David Cram and Michael Rossi testified against Gacy during his trial. During the period of the murders, the two dug trenches for Gacy in the crawlspace. Not only that, they reportedly covered the ground in lime to cover the smell. During their testimony, both Cram and Rossi claimed that they were told that the crawlspace was a “plumbing project.”
The documentary features new footage in which Gacy claims that both of them were involved in the murders. Gacy didn’t provide any further information. Esquire interviewed Officer Michael Albrecht, who helped apprehend Gacy. Albrecht said that he does believe Gacy acted alone.
Esquire points out also that there could be more victims. In the documentary, former police officer Rafael Tovar recalls that, when asked if there were any more victims, Gacy said that “45 sounds like a good number.” Esquire reports “When asked where the other 12 bodies might be, Gacy replied, ‘No, that’s your job. You got to find out.’”
Gacy eventually recanted his initial confession and claimed that he didn’t commit most of the murders he was convicted of.
A 2012 Huffington Post article titled “John Wayne Gacy Accomplice? Lawyers Believe Killer Did Not Act Alone” reports that two Chicago lawyers, Rober Stephenson and Steven Becker, were re-examining the case. Both men believe it’s possible that three of the victims found in the crawlspace were killed by someone else.
Stephenson and Becker told the Chicago Sun-Times that Russell Nelson of Minneapolis and Robert Gilroy of Chicago, went missing while Gacy was out of town. Huffington Post reports that work records show that Gacy also wasn’t available when John Mowery of Chicago went missing.
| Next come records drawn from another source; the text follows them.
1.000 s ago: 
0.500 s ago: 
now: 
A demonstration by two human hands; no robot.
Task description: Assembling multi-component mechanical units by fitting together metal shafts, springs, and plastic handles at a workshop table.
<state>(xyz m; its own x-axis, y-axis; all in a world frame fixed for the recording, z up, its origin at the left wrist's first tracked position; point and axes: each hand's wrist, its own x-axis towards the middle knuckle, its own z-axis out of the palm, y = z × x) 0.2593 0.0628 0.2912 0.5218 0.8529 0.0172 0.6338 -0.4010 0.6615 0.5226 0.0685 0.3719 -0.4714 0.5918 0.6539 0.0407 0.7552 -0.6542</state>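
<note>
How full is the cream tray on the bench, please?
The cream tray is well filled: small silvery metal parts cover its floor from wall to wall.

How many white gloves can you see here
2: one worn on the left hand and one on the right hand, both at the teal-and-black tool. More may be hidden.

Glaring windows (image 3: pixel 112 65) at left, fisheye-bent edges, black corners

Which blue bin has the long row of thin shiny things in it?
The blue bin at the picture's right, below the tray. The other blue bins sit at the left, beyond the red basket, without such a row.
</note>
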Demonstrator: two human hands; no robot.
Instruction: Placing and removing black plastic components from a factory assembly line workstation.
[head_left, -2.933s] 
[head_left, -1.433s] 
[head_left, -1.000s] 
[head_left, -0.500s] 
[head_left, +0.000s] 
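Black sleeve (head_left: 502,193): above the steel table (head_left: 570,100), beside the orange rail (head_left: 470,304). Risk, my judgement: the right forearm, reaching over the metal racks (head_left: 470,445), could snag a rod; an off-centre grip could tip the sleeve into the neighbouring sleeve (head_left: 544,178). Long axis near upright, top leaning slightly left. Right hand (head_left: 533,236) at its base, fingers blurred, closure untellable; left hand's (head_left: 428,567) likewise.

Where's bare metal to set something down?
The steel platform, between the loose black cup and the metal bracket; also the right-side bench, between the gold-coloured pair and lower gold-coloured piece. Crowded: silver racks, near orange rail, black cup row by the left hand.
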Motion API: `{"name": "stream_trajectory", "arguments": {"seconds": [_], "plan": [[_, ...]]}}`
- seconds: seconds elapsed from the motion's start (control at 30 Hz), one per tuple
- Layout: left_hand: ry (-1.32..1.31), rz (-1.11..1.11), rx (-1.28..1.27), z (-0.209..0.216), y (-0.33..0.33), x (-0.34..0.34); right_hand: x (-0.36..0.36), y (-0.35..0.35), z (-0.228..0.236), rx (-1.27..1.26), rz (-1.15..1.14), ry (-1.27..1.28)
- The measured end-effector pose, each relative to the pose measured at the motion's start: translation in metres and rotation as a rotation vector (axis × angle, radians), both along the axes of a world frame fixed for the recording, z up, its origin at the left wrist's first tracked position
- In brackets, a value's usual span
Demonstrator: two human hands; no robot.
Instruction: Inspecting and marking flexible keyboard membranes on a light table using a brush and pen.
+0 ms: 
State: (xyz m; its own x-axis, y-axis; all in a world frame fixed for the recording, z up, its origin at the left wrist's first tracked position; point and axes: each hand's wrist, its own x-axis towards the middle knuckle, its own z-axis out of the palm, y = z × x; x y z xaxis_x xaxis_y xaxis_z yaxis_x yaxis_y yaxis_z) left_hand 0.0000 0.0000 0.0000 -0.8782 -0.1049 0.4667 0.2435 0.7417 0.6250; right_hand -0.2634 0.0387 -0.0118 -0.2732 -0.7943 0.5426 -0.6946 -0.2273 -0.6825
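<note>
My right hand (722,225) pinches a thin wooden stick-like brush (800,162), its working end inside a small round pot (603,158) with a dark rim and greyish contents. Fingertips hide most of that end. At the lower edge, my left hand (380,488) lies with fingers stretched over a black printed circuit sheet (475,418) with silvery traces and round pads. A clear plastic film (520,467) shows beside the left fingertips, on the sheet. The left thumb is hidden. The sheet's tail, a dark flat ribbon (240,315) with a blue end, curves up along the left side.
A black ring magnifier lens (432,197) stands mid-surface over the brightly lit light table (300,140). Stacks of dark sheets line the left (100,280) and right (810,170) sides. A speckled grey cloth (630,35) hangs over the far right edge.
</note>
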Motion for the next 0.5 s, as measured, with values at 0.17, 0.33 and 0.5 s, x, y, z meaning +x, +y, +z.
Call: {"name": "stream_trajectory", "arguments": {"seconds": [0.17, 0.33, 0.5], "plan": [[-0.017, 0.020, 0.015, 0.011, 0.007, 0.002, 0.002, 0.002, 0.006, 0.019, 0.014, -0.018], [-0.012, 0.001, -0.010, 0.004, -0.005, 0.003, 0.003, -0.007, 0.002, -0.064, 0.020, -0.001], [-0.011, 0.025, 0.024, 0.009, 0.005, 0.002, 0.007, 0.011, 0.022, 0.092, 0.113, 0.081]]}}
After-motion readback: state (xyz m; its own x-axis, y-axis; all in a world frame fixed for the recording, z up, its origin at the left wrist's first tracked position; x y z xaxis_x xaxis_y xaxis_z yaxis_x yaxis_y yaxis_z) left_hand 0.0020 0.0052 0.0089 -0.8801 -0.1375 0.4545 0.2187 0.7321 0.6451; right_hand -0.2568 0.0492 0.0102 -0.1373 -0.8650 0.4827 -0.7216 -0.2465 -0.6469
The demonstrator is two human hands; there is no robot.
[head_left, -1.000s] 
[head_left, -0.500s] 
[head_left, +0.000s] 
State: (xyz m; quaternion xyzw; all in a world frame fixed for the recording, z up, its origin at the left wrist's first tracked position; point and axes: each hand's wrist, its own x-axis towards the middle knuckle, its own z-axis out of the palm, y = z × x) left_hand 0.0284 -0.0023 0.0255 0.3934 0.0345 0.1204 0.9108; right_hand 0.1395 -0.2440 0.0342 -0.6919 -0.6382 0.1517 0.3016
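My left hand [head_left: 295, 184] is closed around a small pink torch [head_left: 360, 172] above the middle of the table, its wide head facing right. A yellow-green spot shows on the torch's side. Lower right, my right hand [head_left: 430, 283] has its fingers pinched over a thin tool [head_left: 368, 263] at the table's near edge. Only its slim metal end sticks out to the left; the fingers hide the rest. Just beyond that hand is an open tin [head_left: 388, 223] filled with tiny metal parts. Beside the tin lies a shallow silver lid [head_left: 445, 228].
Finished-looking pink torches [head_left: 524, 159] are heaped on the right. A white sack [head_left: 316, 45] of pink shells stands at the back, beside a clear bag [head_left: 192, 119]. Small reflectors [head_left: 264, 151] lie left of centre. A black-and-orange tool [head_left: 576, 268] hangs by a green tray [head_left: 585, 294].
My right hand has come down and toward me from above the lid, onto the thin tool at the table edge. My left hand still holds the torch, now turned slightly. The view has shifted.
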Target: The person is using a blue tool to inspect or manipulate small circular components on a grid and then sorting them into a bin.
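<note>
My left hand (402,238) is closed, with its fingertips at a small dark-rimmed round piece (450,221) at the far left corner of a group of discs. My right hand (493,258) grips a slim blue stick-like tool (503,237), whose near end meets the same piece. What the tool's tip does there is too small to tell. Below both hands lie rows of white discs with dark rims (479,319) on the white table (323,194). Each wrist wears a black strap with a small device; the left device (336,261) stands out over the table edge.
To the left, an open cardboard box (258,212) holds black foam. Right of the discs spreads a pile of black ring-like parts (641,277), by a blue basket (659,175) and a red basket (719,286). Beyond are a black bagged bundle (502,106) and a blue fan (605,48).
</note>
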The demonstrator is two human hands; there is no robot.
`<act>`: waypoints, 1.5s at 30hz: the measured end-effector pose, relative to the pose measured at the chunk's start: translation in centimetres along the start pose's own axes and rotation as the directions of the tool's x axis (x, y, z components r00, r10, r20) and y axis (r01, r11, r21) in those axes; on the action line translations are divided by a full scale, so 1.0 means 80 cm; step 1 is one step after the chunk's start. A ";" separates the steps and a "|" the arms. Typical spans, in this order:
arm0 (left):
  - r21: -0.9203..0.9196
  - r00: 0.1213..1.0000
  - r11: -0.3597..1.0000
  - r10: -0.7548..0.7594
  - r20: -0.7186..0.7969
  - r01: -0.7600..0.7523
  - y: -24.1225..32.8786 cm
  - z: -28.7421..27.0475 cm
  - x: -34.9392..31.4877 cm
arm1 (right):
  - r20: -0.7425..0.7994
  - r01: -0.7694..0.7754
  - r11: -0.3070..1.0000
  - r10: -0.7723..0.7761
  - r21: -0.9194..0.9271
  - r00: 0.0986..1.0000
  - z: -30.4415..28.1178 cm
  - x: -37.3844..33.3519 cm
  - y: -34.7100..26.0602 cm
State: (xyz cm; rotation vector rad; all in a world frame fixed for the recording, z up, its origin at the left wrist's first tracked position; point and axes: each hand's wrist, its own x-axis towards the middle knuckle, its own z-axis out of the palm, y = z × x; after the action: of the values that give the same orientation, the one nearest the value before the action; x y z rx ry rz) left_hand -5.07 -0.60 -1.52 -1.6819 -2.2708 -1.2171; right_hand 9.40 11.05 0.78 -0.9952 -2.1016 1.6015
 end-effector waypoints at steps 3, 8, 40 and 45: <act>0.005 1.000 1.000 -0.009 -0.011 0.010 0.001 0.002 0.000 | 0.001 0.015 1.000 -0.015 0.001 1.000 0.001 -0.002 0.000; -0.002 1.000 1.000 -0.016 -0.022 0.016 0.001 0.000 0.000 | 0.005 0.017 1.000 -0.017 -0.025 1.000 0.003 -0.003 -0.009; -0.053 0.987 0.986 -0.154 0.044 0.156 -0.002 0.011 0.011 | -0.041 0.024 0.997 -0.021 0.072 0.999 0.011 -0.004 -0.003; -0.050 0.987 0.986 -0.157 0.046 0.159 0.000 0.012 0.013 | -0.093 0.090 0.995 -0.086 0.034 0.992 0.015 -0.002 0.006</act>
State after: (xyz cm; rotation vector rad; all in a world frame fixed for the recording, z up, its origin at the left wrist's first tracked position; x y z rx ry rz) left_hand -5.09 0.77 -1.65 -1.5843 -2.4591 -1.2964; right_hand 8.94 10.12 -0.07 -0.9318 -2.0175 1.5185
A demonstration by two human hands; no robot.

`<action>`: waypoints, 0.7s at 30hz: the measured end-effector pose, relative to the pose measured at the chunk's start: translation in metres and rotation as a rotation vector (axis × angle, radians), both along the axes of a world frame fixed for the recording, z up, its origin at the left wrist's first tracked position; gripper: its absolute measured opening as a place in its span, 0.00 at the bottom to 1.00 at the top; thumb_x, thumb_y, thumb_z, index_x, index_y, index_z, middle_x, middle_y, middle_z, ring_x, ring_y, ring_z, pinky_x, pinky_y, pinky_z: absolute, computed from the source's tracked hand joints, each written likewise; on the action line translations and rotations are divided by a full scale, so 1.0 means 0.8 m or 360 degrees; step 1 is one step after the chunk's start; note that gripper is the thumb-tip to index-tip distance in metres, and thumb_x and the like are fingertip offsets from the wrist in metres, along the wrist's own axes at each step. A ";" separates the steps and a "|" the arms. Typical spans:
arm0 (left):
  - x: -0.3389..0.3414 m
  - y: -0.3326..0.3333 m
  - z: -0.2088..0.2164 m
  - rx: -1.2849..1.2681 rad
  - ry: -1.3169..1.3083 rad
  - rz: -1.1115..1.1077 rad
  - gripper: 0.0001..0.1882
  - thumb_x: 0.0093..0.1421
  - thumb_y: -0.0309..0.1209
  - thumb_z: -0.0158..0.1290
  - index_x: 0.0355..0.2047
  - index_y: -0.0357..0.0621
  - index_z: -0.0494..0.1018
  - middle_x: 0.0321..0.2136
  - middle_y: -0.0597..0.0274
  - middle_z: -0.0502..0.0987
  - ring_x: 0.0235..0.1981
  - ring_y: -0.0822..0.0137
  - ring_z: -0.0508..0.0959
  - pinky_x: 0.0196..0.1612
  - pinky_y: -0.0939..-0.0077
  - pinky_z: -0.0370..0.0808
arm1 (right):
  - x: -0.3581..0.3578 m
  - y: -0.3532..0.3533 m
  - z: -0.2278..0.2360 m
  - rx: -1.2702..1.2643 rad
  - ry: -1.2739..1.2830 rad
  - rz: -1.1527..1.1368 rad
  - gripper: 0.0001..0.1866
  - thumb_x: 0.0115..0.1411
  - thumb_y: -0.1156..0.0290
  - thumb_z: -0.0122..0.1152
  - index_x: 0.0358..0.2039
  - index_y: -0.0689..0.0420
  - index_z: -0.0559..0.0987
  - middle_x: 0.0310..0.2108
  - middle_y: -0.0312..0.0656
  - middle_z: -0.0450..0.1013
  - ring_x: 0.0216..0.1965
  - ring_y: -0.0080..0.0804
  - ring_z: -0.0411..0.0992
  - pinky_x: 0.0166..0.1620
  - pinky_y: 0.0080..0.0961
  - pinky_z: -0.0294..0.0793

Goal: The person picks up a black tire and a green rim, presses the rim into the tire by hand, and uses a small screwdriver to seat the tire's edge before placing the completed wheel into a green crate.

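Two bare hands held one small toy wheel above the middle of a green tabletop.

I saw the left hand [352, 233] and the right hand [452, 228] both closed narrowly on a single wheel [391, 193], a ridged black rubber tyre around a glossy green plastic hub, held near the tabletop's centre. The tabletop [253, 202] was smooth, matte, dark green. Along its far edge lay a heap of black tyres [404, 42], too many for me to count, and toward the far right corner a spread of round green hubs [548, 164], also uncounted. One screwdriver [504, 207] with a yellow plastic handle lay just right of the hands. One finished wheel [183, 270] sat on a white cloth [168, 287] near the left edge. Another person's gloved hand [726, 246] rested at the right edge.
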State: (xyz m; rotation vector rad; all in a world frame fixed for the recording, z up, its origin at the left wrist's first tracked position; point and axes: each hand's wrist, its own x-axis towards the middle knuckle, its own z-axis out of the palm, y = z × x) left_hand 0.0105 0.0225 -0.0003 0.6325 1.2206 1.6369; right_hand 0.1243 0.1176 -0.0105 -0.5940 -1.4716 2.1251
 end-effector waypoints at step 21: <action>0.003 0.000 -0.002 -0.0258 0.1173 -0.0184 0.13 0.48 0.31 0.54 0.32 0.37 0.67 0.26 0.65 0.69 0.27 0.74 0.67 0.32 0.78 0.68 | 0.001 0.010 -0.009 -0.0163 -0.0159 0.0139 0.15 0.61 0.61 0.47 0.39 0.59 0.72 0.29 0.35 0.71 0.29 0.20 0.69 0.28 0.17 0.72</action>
Russell Nelson’s family believes that a friend of Russell’s knew Gacy personally and may have had something to do with the murders. When he was arrested in 1978, Gacy told the officers that there were other people “directly” involved with the murders and referred to them as “associates.”
Huffington Post also reports that, in a 1992 interview with CBS Chicago’s Walter Jacobson, Gacy claimed that employees from his construction business could be responsible for some of the murders since they often stayed at his house.
The Killer Clown Still Haunts Us
So many years later, five of Gacy’s victims remain unidentified. The families are still haunted by Gacy, their lives forever altered by their losses. Did Gacy’s father’s abuse fuel his son’s violence? It certainly doesn’t excuse Gacy’s actions. Like many other convicted serial killers, Gacy did come to the police’s attention before his final arrest. Again, I find myself asking the question, why was nothing done? Documents make it clear that Jeff Rignall’s report was shrugged off simply because he was gay.
If it weren’t for Robert Piest’s disappearance, would Gacy ever have been brought to justice? In 1978, Gacy’s luck ran out, and his time was officially up when he was executed in 1994. Gacy certainly is not credible, but information uncovered by others who decided to take a second look at this case presents an even more frightening possibility—that Gacy didn’t act alone and his accomplices are still out there.